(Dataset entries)
BEGIN

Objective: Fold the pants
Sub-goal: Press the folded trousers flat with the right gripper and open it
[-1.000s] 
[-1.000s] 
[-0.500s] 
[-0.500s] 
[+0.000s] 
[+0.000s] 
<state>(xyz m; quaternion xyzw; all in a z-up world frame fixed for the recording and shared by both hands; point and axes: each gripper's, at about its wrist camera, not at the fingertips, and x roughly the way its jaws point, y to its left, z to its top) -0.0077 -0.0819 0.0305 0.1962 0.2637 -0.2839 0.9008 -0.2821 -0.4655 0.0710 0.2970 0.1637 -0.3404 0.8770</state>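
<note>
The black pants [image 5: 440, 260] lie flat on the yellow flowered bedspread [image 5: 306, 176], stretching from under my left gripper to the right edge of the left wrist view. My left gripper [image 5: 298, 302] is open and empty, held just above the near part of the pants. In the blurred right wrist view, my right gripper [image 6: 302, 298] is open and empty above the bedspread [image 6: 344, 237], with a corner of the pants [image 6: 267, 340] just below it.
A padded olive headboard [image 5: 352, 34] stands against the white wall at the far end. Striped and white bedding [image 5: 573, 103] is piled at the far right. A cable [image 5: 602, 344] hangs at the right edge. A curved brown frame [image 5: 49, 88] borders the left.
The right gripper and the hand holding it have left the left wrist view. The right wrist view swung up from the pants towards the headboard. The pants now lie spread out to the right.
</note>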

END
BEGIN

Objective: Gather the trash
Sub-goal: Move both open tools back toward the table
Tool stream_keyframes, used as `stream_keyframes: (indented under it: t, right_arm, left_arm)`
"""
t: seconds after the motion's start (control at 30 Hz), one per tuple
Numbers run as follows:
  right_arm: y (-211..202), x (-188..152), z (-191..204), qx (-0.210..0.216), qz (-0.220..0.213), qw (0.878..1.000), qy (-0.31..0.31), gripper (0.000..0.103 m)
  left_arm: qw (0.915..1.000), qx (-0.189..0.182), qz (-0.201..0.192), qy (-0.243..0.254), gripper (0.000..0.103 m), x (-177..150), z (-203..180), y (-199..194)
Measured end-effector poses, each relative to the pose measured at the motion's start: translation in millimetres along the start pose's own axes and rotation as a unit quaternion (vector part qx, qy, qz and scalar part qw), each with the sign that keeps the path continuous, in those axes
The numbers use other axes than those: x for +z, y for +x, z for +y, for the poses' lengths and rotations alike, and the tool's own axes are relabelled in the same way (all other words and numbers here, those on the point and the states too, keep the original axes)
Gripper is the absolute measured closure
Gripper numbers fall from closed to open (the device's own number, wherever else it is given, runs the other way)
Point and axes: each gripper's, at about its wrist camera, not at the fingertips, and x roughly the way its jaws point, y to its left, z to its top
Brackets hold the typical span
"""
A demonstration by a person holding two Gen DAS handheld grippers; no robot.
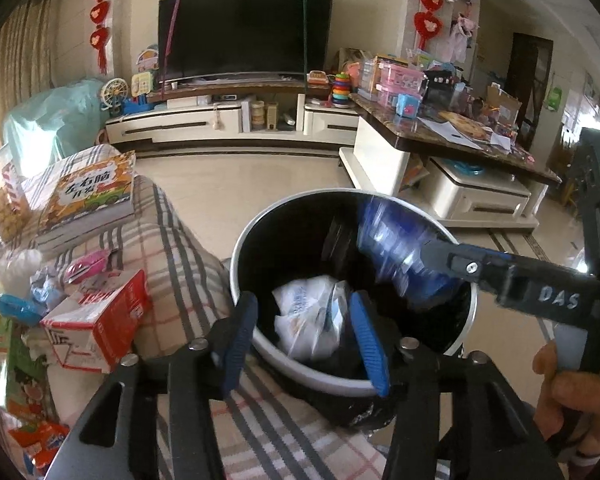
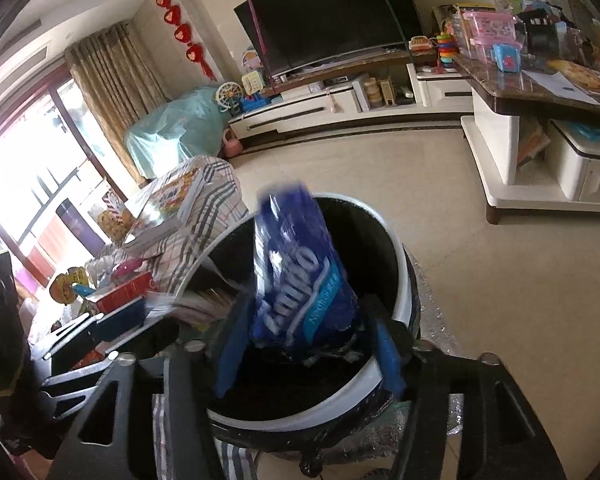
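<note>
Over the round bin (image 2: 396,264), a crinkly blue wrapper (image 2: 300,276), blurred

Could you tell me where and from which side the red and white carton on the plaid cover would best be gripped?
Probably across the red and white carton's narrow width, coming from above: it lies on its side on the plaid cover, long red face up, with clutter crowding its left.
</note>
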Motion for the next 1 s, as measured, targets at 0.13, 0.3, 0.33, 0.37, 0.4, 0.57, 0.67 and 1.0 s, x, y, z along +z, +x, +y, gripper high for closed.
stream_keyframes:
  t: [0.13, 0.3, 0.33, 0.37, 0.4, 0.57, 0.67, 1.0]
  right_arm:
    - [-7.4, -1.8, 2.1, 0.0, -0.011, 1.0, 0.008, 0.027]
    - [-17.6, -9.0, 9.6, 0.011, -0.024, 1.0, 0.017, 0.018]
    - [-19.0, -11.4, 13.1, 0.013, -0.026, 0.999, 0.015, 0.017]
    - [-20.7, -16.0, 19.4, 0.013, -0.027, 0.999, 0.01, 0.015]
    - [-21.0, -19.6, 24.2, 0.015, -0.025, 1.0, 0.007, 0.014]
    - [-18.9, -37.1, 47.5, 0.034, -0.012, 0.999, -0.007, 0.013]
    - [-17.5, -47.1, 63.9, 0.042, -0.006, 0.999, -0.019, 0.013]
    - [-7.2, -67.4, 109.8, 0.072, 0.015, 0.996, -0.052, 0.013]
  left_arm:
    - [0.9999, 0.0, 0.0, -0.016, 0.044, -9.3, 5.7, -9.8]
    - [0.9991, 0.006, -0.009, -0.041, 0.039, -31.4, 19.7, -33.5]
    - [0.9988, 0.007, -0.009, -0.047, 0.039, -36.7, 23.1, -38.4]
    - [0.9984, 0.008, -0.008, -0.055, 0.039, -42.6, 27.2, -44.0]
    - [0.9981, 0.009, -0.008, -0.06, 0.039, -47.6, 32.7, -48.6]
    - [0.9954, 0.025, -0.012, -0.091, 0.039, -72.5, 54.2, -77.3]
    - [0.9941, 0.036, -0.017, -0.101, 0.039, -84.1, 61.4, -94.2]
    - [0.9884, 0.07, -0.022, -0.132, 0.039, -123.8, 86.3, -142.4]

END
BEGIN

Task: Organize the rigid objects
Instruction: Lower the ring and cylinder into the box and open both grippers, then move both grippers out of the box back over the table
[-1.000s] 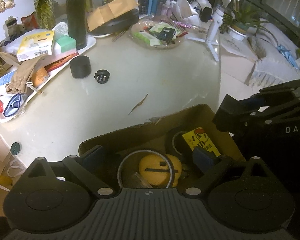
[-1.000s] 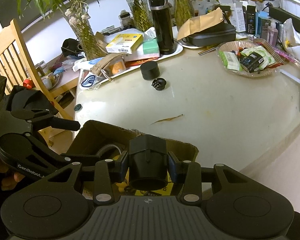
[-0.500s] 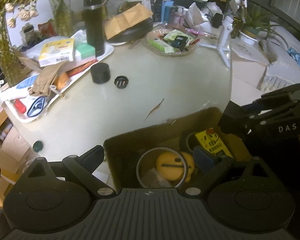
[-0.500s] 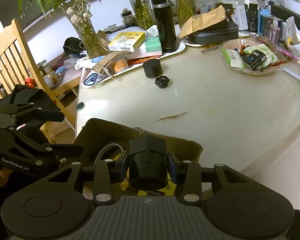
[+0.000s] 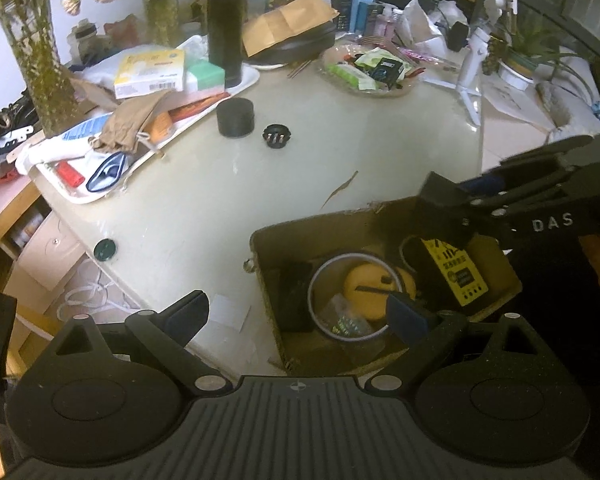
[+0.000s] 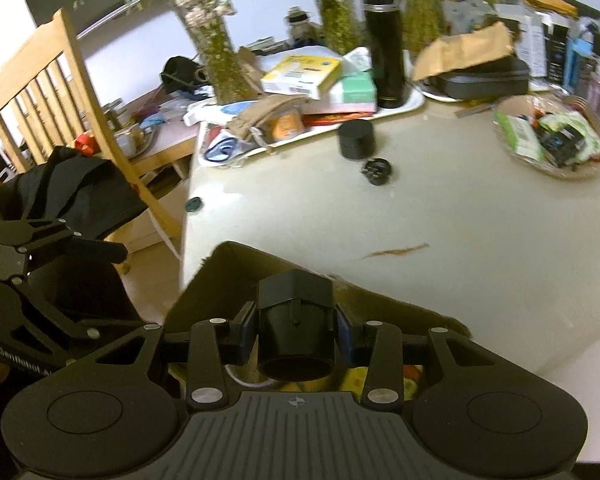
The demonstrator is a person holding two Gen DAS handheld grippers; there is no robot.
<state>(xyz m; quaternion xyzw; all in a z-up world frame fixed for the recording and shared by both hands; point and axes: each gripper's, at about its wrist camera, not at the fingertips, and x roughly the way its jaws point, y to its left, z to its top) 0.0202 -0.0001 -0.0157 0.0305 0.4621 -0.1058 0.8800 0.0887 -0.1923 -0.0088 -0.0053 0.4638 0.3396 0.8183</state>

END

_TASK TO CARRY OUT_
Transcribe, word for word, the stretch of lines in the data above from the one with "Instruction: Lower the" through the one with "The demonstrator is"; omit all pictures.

_ANSWER SPACE_
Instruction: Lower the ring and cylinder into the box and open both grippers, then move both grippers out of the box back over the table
[-1.000s] 
[-1.000s] 
[-0.500s] 
[-0.500s] 
[+0.000s] 
[+0.000s] 
The demonstrator is a person holding two Gen DAS handheld grippers; there is no robot.

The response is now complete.